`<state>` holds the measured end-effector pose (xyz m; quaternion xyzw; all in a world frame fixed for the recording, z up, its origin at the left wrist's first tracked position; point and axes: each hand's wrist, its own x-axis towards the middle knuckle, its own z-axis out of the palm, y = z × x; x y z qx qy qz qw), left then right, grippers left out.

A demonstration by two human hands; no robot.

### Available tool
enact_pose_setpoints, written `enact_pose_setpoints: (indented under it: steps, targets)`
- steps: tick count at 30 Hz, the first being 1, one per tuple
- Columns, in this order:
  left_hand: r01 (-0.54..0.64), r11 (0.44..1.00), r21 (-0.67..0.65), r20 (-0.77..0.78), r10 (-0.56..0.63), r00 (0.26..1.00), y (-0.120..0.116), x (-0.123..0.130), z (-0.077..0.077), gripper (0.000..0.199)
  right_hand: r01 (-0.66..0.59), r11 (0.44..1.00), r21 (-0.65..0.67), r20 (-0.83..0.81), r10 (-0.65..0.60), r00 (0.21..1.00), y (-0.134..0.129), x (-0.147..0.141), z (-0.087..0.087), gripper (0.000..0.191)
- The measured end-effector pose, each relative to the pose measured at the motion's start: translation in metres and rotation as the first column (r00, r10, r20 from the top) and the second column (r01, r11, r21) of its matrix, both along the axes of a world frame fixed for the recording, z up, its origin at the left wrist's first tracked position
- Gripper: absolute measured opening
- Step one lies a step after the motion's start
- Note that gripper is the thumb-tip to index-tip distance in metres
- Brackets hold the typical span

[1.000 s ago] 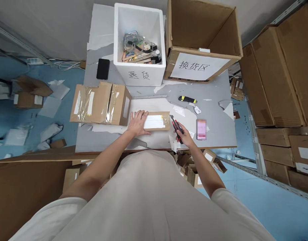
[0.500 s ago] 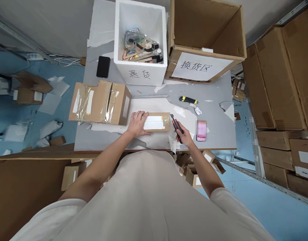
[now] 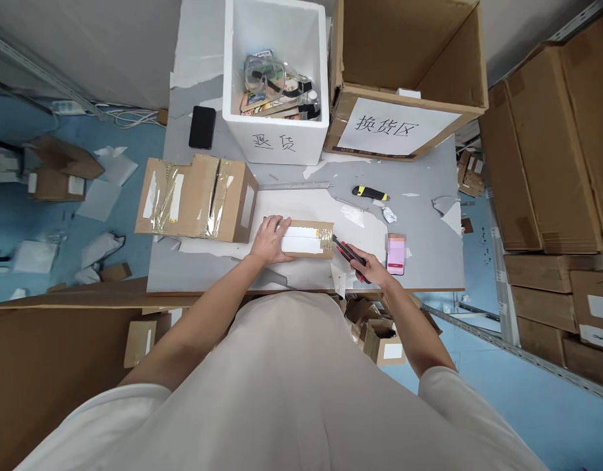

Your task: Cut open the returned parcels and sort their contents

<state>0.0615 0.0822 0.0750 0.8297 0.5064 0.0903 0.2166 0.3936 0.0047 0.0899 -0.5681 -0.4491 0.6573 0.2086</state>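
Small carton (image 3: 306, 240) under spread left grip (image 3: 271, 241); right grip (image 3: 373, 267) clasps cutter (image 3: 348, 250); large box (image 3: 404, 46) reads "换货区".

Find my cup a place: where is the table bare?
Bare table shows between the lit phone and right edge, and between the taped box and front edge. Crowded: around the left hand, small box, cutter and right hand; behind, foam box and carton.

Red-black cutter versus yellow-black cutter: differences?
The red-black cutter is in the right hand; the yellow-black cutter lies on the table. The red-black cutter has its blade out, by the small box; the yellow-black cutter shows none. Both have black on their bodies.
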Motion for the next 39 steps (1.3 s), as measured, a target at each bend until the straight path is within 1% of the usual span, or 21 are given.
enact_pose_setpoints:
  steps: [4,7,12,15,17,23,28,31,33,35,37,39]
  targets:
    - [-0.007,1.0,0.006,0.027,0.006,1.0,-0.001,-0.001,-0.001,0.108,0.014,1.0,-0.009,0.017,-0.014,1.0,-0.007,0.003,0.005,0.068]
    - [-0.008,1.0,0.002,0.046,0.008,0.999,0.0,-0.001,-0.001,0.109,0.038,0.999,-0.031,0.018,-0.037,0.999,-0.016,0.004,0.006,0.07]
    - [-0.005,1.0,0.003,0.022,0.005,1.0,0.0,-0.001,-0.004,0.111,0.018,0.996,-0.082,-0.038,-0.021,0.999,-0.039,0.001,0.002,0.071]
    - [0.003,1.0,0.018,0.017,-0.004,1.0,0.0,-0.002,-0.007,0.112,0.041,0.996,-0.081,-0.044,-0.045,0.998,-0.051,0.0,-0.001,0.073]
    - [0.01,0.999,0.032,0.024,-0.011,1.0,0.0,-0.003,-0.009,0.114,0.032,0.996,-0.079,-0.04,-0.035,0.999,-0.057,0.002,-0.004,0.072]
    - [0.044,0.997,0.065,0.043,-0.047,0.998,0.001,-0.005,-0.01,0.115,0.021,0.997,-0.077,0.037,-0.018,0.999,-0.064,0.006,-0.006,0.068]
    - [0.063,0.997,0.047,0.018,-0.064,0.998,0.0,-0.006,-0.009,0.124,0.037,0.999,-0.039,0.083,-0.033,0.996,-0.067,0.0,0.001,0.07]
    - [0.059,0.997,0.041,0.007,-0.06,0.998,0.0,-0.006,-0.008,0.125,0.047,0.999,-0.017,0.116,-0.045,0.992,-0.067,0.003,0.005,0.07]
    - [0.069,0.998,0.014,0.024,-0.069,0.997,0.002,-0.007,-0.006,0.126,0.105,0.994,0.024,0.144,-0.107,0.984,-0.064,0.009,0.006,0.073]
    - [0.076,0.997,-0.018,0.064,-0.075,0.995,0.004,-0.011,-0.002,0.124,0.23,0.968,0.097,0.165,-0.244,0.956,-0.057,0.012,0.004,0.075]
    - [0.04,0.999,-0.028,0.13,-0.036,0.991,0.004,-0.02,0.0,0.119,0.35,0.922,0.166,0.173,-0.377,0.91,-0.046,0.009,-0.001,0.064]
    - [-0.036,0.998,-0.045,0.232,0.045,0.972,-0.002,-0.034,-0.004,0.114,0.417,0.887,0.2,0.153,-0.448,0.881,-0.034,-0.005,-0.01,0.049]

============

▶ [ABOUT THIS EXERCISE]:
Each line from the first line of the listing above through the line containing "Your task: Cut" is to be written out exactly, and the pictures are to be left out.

▶ [ANSWER]:
`<state>` holds the measured end-effector pose (xyz m; quaternion xyzw; all in a world frame fixed for the recording, z up, its origin at the left wrist's first tracked position; point and axes: each hand's wrist, its own x-axis towards the middle knuckle, its own z-axis out of the palm, y = z × x; x y z qx qy qz qw), left then right, grippers left out.

A demonstration by two human hands; no robot.

### Available tool
enact_pose_setpoints, written `enact_pose_setpoints: (indented under it: steps, targets)`
- steps: tick count at 30 Hz, the first being 1, one per tuple
- Columns, in this order:
  left_hand: r01 (-0.54..0.64), r11 (0.44..1.00), r21 (-0.67..0.65), r20 (-0.77..0.78), r10 (-0.56..0.63), r00 (0.26..1.00), y (-0.120..0.116), x (-0.123..0.130), z (-0.077..0.077), gripper (0.000..0.199)
  right_hand: r01 (-0.66..0.59), r11 (0.44..1.00), r21 (-0.65..0.67), r20 (-0.83..0.81), r10 (-0.65..0.60), r00 (0.21..1.00), y (-0.134..0.129), x (-0.147..0.141), z (-0.087..0.087), gripper (0.000..0.191)
- The measured end-effector pose, each relative to the pose measured at the motion's start: translation in metres and rotation as the first column (r00, r10, r20 from the top) and the second column (r01, r11, r21) of its matrix, both along the axes of a world frame fixed for the recording, z up, its origin at the left wrist's first tracked position
- Gripper: absolute measured opening
- Step one lies a step after the motion's start
- Note that gripper is the thumb-tip to index-tip distance in metres
- Brackets hold the typical span

[1.000 s ago] 
[0.500 s ago] 
[now] 

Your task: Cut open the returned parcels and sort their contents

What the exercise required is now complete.